## Problem to solve
Find every line of the data below that has "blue" in it. Reply with the number only.

## Exercise material
============================================================

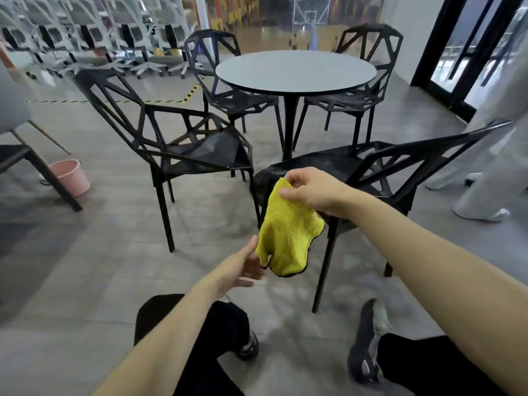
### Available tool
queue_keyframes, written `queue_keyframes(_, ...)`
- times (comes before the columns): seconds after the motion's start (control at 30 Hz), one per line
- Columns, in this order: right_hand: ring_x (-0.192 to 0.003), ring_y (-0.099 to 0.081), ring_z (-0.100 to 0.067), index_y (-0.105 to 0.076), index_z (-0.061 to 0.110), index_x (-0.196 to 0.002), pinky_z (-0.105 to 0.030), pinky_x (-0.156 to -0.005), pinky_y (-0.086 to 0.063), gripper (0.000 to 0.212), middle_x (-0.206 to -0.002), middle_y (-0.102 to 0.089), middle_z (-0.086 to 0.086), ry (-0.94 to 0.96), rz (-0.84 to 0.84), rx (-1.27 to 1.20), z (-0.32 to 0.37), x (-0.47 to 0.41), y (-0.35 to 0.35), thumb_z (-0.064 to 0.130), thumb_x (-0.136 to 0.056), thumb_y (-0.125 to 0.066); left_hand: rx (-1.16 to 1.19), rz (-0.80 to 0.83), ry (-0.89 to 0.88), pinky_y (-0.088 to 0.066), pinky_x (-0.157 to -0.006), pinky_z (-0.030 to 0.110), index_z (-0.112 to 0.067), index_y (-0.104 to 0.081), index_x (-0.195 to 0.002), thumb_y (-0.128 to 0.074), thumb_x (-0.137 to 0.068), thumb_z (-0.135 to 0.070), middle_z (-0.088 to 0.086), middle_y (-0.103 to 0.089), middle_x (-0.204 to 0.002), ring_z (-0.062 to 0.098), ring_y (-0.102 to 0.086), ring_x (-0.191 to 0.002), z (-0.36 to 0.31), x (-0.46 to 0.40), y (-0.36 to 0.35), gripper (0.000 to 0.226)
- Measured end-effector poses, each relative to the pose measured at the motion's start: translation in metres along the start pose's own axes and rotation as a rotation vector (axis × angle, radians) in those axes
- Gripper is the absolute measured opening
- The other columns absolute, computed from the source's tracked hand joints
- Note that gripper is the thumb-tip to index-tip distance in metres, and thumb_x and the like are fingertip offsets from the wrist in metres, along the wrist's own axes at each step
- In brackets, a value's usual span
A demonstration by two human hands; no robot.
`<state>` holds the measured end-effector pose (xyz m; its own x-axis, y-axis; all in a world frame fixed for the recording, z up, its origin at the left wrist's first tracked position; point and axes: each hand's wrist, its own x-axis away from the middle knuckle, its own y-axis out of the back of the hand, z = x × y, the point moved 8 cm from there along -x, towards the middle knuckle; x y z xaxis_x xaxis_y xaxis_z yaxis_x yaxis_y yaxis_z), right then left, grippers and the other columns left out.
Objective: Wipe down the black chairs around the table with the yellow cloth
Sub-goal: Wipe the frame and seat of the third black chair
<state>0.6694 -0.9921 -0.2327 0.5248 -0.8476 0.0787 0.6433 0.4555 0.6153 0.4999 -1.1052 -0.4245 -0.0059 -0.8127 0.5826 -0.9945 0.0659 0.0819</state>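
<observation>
**Yellow cloth held up in front of the nearest black chair**

Grey floor (pixel 94 252) carries everything here. On it stands a round table (pixel 295 70) with a pale grey top and a single dark leg, and four black chairs of angular open framework stand round it. Two far chairs, one at the left (pixel 213 52) and one at the right (pixel 371 50), are tucked close to the table's far edge. A third chair (pixel 160 132) stands at the table's near left, turned partly away from it. The nearest chair (pixel 380 172) sits at the table's near right edge, its seat facing left.

A row of white office chairs (pixel 85 30) lines the far left of the room, and a pink bucket (pixel 70 177) stands on the floor at the left.

The yellow cloth (pixel 288 235) hangs in the air in front of the nearest chair's seat corner, dark-edged along its bottom hem. The right hand (pixel 311 192) pinches its top edge between thumb and curled fingers. The left hand (pixel 243 265) is relaxed and palm-up just beside the cloth's lower left corner, fingers straight, gripping nothing.
</observation>
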Motion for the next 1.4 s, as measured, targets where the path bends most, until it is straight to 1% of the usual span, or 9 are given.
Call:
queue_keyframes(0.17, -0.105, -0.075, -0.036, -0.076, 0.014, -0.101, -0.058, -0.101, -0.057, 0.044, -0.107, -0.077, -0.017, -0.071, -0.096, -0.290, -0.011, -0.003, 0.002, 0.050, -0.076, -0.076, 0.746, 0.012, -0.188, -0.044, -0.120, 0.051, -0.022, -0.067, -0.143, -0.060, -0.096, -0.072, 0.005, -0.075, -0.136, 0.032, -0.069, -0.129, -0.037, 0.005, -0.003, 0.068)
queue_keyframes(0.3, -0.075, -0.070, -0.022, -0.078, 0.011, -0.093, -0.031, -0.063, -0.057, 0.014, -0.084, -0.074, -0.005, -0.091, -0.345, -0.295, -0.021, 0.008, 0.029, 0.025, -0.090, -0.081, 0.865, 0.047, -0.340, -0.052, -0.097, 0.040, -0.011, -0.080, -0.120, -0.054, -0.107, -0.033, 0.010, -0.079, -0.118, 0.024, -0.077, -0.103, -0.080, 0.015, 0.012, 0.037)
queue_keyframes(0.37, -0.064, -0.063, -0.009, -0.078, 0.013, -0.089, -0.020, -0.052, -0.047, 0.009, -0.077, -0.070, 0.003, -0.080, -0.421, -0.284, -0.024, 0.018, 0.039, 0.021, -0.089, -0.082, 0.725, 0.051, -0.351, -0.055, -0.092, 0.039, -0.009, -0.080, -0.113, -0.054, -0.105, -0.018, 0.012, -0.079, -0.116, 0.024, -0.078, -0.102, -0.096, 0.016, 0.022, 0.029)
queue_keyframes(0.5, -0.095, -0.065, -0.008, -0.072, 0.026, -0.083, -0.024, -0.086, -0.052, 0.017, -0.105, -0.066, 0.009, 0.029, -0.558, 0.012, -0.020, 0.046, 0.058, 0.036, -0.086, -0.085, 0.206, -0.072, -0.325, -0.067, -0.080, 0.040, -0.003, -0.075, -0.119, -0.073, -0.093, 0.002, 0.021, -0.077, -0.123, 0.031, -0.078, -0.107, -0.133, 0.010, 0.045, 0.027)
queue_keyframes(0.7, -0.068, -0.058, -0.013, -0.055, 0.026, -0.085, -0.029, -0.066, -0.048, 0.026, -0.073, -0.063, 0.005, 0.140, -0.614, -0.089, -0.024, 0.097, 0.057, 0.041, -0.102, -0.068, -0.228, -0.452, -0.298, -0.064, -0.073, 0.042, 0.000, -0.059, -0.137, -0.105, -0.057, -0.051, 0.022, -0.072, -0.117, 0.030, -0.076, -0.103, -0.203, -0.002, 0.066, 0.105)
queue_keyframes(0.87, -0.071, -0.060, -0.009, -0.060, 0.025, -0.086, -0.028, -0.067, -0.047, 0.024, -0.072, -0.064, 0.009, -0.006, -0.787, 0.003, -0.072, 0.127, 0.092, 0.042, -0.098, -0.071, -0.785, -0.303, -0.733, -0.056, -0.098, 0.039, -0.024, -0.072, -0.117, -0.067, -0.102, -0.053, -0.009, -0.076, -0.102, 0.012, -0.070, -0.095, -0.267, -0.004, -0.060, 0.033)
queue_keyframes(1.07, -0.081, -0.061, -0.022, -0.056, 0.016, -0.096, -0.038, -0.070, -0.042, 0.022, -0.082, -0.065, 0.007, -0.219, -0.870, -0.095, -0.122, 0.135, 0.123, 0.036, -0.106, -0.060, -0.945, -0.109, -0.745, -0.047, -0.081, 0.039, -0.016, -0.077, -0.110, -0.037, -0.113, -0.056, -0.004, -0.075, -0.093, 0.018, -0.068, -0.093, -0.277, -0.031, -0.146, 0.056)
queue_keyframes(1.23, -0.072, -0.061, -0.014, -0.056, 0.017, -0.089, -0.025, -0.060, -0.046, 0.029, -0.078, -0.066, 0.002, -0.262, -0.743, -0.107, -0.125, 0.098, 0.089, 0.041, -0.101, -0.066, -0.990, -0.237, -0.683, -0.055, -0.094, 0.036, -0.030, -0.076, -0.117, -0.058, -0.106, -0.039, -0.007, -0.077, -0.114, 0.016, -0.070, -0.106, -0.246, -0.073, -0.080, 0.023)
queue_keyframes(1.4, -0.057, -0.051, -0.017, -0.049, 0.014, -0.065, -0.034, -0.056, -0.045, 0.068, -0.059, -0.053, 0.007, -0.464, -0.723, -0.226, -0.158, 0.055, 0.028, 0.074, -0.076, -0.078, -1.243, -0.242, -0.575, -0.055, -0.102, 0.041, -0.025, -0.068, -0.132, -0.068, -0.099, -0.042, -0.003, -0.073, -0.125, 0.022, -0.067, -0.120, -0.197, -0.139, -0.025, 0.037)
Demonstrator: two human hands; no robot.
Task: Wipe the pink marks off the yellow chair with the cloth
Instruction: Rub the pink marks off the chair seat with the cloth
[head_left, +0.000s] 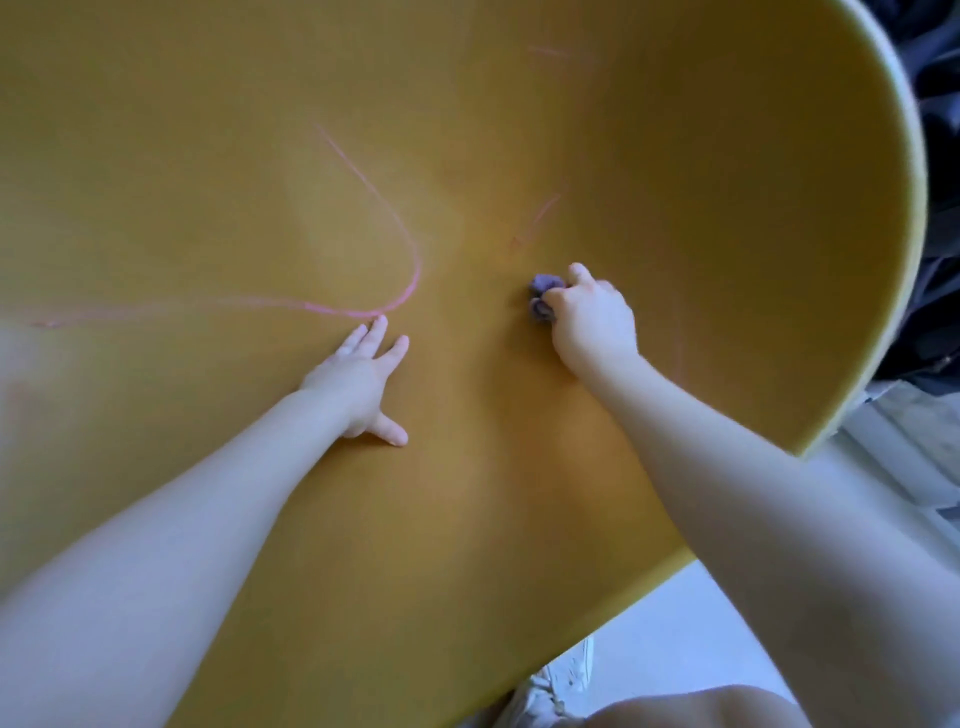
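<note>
Pale floor (691, 639), dark fabric (935, 156) at right.

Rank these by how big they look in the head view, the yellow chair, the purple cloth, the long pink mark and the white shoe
1. Yellow chair, which fills most of the view.
2. Long pink mark, a thin curving line.
3. White shoe, partly hidden and nearer the camera, so unsure.
4. Purple cloth, mostly bunched inside the right hand.

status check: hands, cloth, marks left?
Right hand grips purple cloth on yellow chair. Left hand flat on seat. Big pink loop unwiped, faint streaks above cloth. Nothing blocking.
</note>
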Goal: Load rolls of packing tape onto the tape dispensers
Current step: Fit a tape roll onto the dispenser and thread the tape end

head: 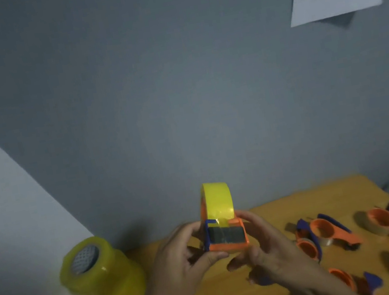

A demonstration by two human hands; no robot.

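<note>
Where both grip: left hand (181, 256), right hand (265, 246) clasp boxy orange plastic dispenser (227, 239), glossy yellow roll (216, 202) mounted.

Both hands raised together at lower centre of the head view, forearms coming up from the bottom edge and converging. Left hand (181, 256): palm turned inward to the right, fingers curled round the left side of what it holds, thumb laid along the lower front edge, tip pointing right. Right hand (263, 247): back of hand toward the camera, fingers curled round the right side, index finger up along the top right corner, thumb tucked beneath, its tip nearly meeting the left thumb. Wrists bare, both bent slightly inward. Lower right fingers blurred, their exact lie unclear.
</note>
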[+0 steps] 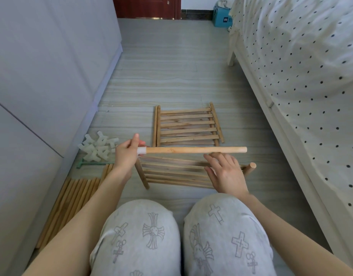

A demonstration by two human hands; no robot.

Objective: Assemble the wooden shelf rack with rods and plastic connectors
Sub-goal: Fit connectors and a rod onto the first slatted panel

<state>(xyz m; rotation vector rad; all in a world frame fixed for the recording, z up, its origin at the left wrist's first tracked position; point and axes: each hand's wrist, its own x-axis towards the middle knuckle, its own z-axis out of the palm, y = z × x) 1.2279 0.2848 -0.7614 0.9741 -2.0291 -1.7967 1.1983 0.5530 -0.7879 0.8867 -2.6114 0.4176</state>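
My left hand (127, 154) grasps the rod (195, 150) at its capped end — its long axis runs level toward frame right, mid-frame — above the slatted shelf (171, 172), where my released right hand (224, 172) sits nearer.

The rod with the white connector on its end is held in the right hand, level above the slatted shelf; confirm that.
Wrong hand. The head view shows the left hand gripping the rod at its white connector end, level above the slatted shelf. The right hand is open, fingers spread below the rod.
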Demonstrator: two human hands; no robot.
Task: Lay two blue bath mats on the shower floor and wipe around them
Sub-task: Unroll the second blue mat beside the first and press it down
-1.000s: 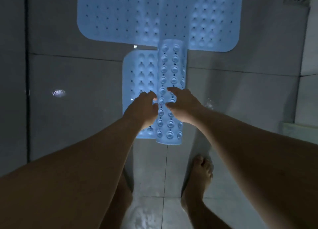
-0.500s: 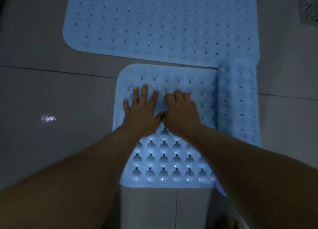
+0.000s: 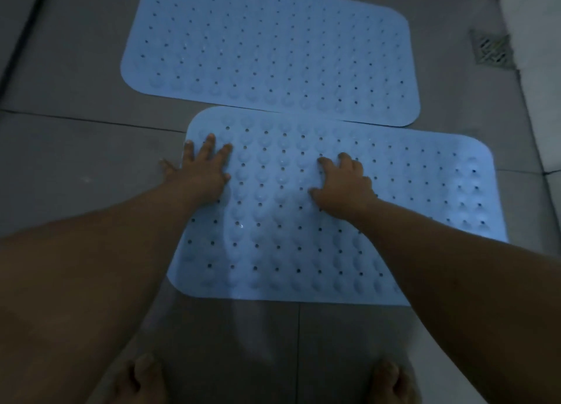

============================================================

## Solution for this problem
2